Copy the data exactly from the line that contains "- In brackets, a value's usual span" through the line that contains "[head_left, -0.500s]", keeping both end lines and leaving out everything else.

*** Dataset section ***

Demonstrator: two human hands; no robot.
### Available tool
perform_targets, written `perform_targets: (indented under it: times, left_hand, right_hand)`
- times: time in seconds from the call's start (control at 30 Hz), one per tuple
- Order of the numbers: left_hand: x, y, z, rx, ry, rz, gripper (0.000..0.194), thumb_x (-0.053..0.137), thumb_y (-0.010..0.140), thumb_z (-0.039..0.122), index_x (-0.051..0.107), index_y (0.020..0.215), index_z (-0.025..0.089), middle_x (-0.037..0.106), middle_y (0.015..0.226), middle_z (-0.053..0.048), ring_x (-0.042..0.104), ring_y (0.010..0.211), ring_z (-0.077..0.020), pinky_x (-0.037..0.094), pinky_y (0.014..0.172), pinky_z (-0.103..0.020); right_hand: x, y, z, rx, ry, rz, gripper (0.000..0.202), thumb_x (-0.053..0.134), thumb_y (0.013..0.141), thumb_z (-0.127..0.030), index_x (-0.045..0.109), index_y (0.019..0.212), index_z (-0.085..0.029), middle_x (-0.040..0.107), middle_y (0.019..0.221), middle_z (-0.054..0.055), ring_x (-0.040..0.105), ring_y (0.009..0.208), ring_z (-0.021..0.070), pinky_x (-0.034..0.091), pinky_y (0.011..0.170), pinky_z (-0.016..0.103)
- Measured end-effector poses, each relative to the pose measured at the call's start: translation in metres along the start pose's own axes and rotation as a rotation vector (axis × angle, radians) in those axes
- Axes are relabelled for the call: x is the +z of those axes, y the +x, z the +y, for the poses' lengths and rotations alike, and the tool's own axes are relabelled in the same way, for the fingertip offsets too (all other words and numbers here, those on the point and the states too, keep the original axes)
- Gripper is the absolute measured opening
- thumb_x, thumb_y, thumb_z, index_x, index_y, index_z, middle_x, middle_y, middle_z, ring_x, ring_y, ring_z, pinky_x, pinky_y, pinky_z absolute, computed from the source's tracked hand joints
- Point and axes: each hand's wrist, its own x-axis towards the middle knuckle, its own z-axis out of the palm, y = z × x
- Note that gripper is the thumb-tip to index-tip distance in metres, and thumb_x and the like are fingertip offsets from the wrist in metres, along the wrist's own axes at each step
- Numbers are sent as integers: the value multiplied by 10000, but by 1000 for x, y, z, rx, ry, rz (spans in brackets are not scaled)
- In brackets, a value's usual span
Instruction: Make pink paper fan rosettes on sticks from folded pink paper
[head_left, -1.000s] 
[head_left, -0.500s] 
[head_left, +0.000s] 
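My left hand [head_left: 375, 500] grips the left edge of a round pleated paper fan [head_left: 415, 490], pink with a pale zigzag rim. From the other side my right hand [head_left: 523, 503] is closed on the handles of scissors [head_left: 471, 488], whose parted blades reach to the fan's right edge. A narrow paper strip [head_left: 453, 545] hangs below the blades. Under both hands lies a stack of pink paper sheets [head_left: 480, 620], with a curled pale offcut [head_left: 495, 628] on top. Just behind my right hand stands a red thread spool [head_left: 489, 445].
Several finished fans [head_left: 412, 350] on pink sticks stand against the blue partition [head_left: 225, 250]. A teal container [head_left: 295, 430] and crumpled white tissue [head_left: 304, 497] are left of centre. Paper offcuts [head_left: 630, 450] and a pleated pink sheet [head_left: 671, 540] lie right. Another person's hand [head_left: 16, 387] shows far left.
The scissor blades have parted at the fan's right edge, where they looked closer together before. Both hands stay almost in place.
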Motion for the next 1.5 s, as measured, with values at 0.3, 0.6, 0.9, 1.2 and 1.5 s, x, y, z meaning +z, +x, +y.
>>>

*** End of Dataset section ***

Result:
- In brackets, a value's usual span
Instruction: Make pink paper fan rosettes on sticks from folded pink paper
[head_left, -1.000s] 
[head_left, -0.500s] 

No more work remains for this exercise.